‘Grossly’ misleading claims on investment?
I do not make this charge lightly. But an hour after the spending review, I think we may have seen the most egregious statistical chicanery (* see update below; it’s not) I have witnessed in a Treasury fiscal event in 13 years of covering economics for newspapers and TV.
I was quite shocked to hear the chancellor claim that investment spending would be £50bn. This would be fiscal stimulus territory. I got some return tweets about PSGI: “Public Sector Gross Investment”. Then the chancellor talked of £300bn of investment. That too sounded quite high. Again it was gross investment.

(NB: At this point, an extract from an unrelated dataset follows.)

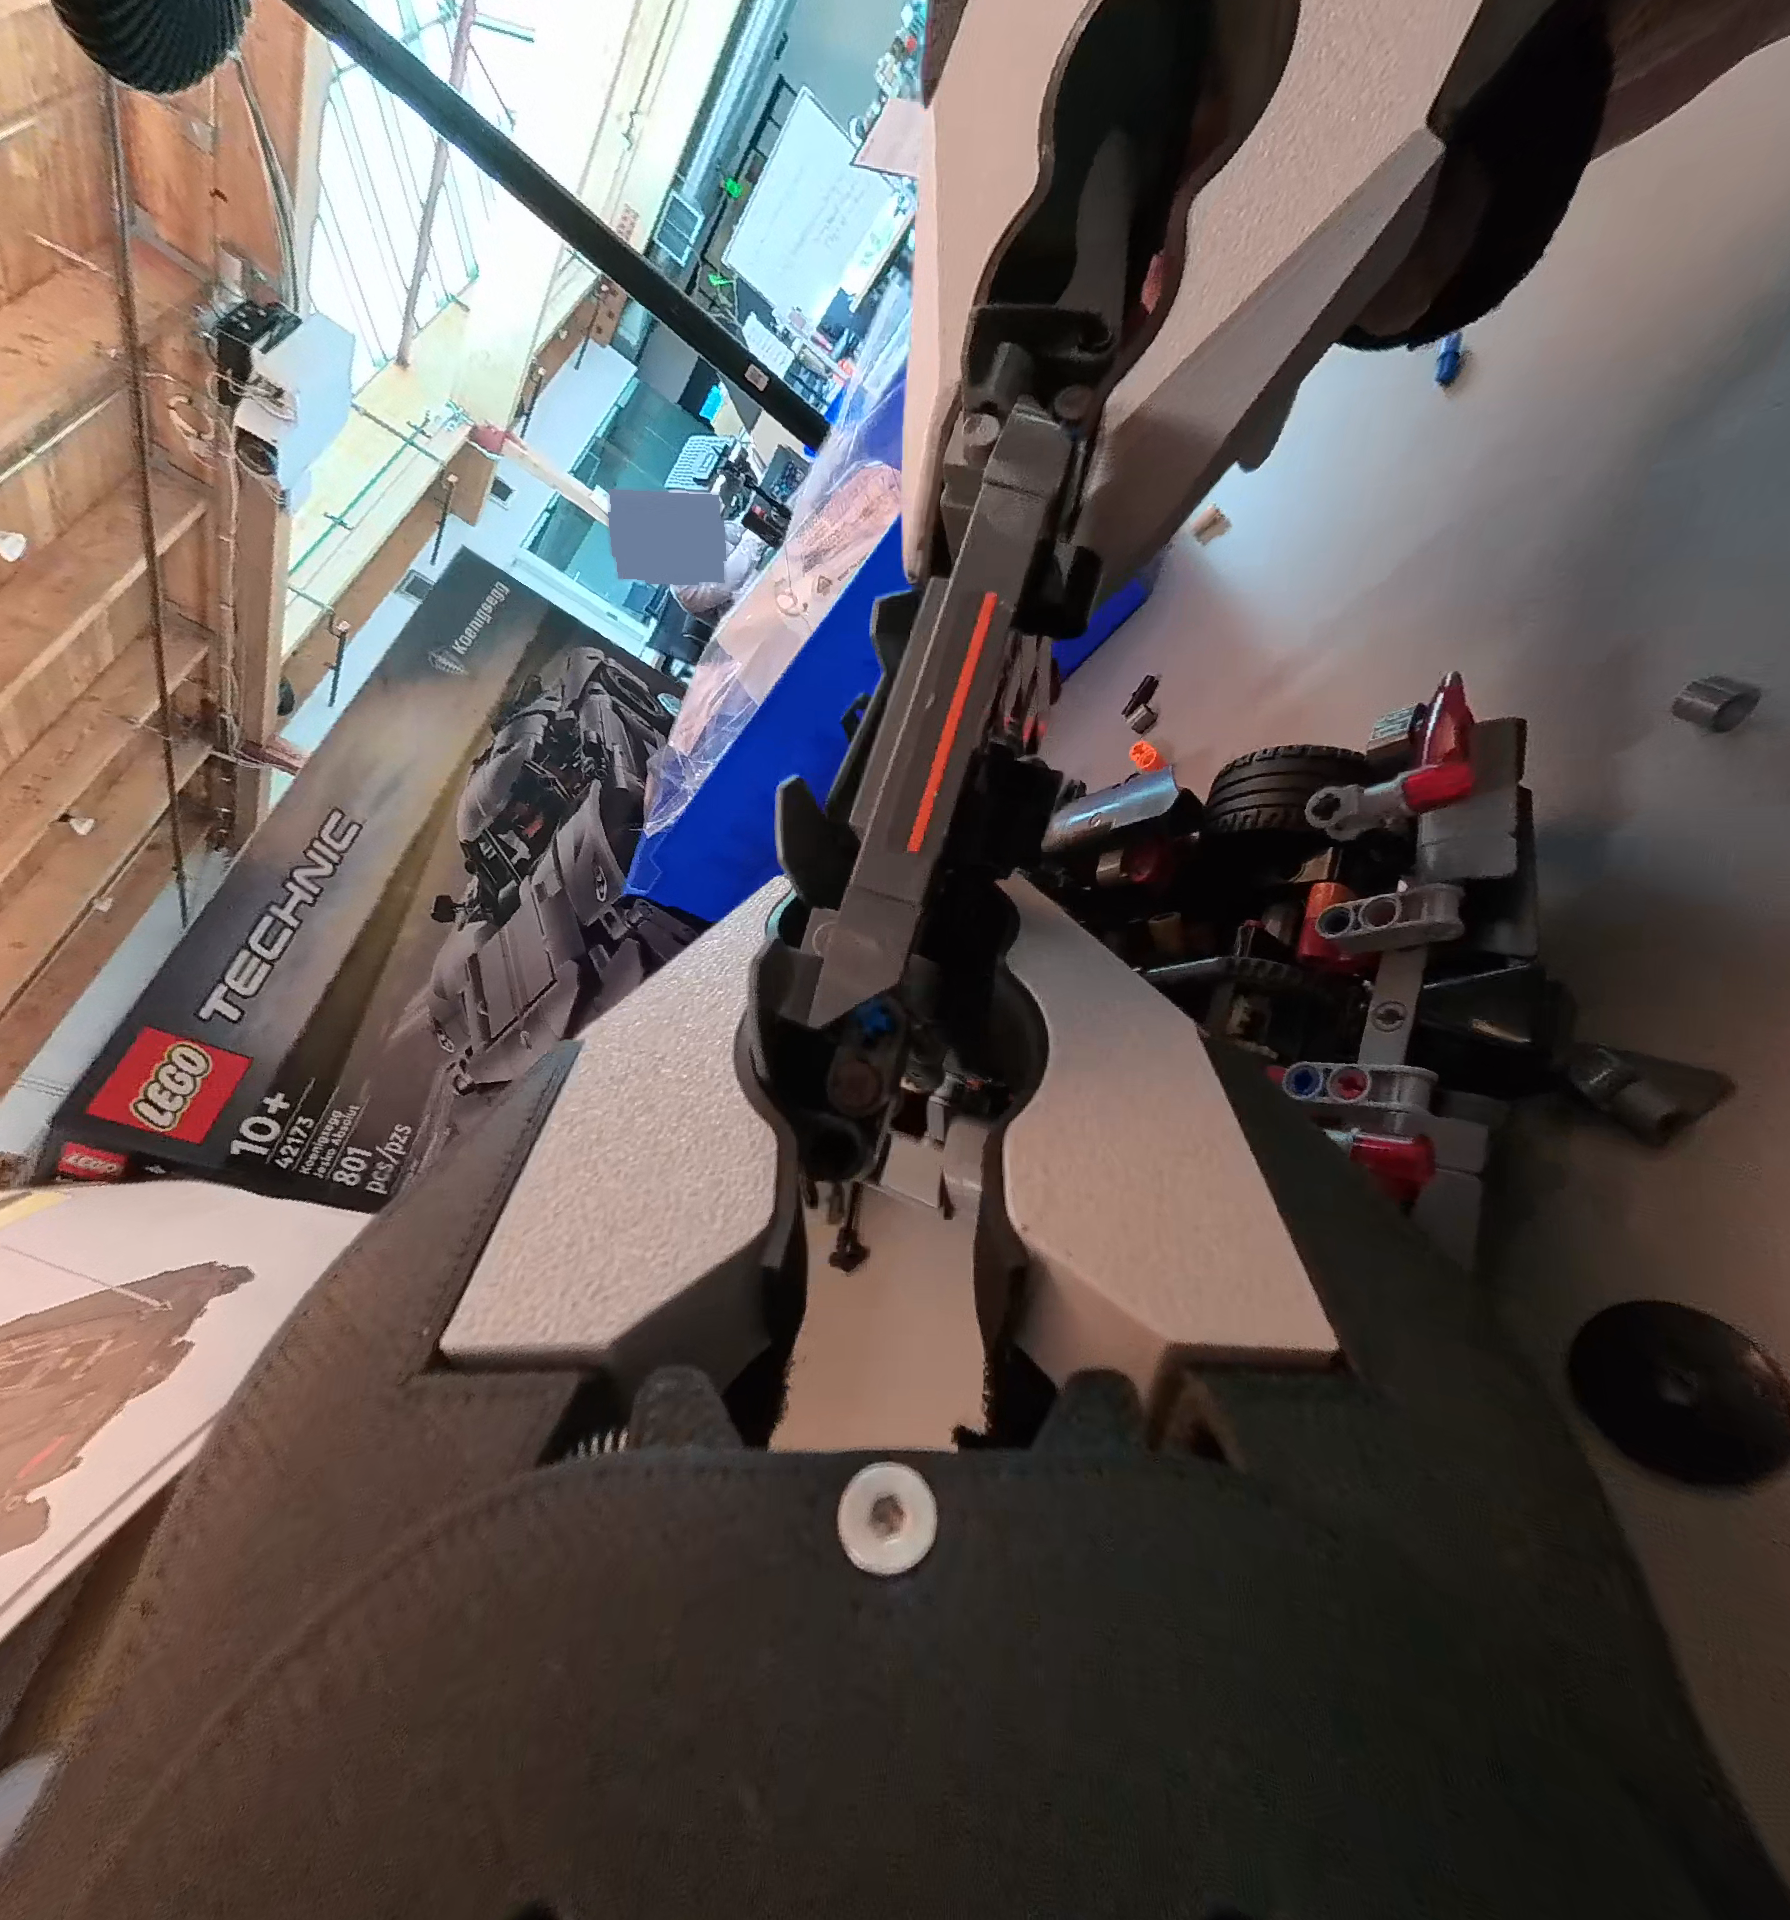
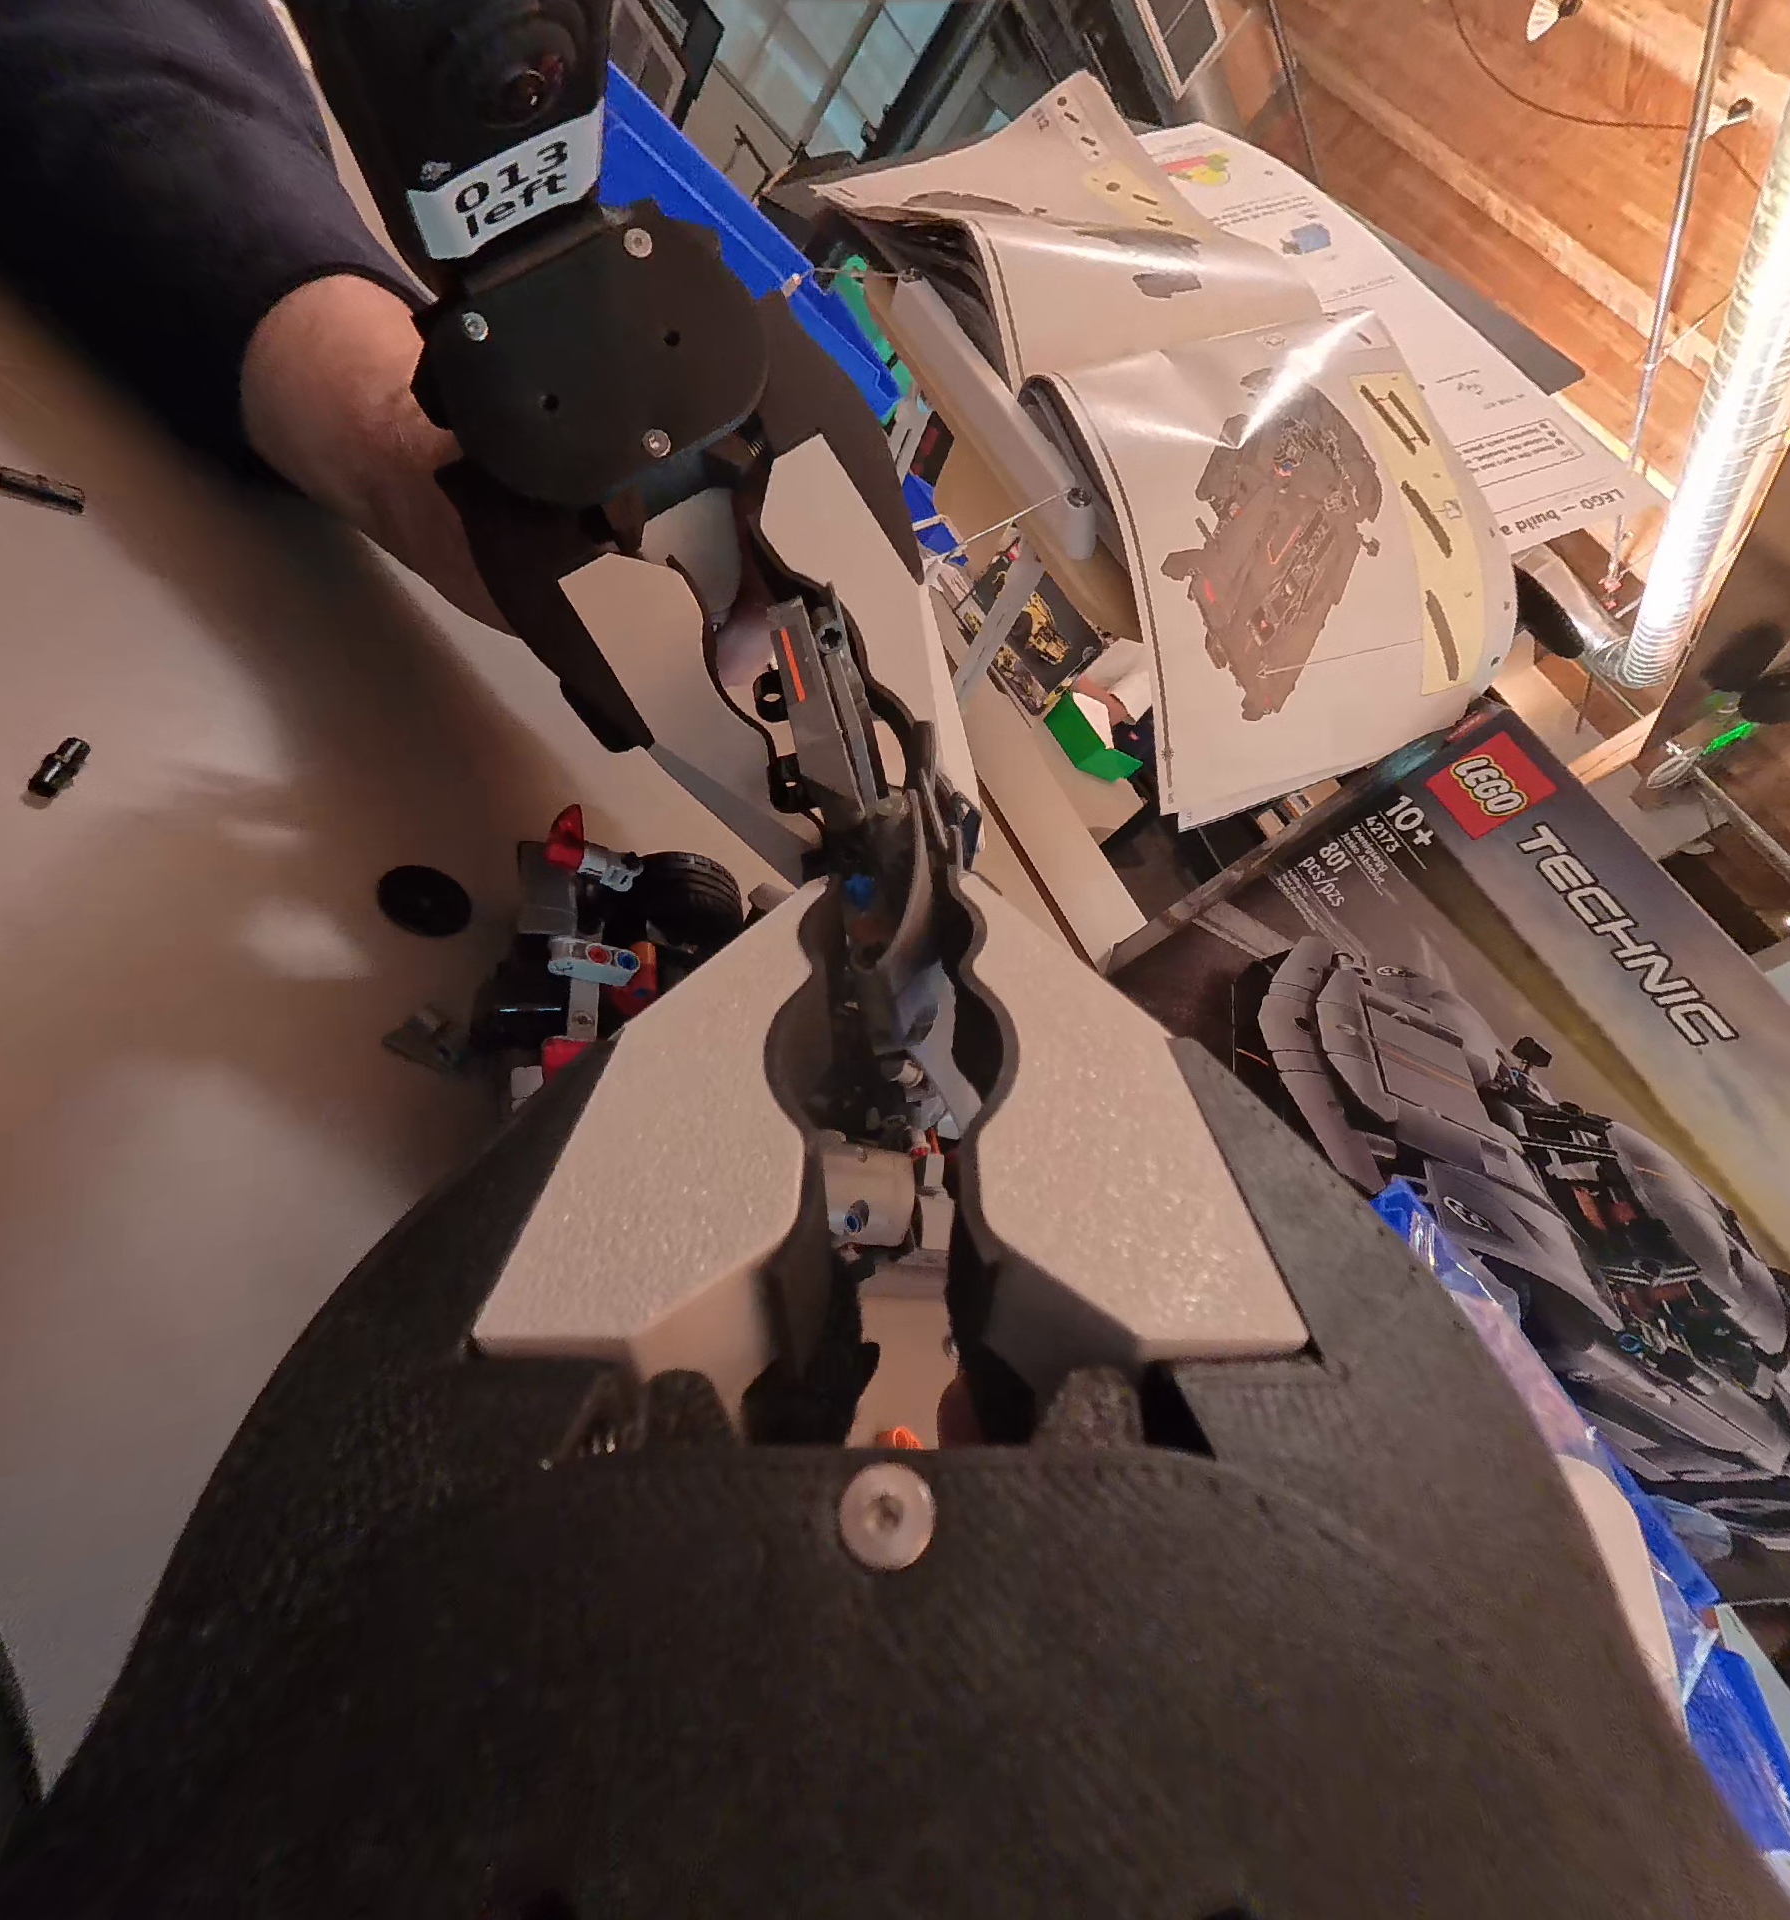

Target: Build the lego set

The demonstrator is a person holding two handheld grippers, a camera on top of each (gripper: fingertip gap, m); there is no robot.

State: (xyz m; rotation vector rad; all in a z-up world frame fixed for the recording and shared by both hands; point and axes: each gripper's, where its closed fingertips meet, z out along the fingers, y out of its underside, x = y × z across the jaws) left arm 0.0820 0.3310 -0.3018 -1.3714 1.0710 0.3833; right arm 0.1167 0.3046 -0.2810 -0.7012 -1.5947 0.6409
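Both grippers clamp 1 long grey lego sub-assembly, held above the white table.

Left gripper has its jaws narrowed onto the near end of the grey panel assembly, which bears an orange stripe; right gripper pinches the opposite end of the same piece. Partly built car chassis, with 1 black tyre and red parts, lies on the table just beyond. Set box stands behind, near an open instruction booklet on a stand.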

The traditional standard measure of government investment spending is “net investment” which accounts for depreciation on the government’s giant stock of capital. It is the way government investment has been measured for decades.
So it was a bit cheeky, a little cute, for the chancellor to switch measures for his speech. This is clearly part of an effort to communicate a narrative of “investing in growth” as we go “from rescue to recovery”. The real numbers would have to wait until the fiscal documentation was published.
Alas it was nowhere to be seen. The only reference to net investment was as a footnote to a table about the impact of the Royal Mail pension. Nothing. Nada. Gone. Erased. PSGI is now the only measure, and it has the happy side effect of sounding bigger.
However you can compare PSGI announced today to PSGI in March in the OBR’s table. Miraculously those numbers are idenitical to the number’s published today. Actually that’s not quite right: this year PSGI is £100m less than forecast by OBR in March. So, officially, capital investment by government has been CUT. That’s not the impression you would get from the chancellor’s speech.
I deduce that it’s £155bn over the next six years rather than the £300bn figure used in Parliament. I’m not sure that even Gordon Brown would have tried this one. In fact, in similar circumstances, he did not.
The OBR and the Statistics Commission might have something to say about this.
UPDATE
In 2010, the spending review also focused on gross investment, I should have said. The net investment numbers are in budgets and autumn statements. The general point still applies. Investment is not going up, as you would have thought from listening to the speech. So perhaps a little less egregious and a bit more cute.
* For the avoidance of doubt, the answer to my question about whether we have seen the most egregious statistical chicanery in my career is no. There were worse instances in the past. I’ll leave my gut reaction above unchanged.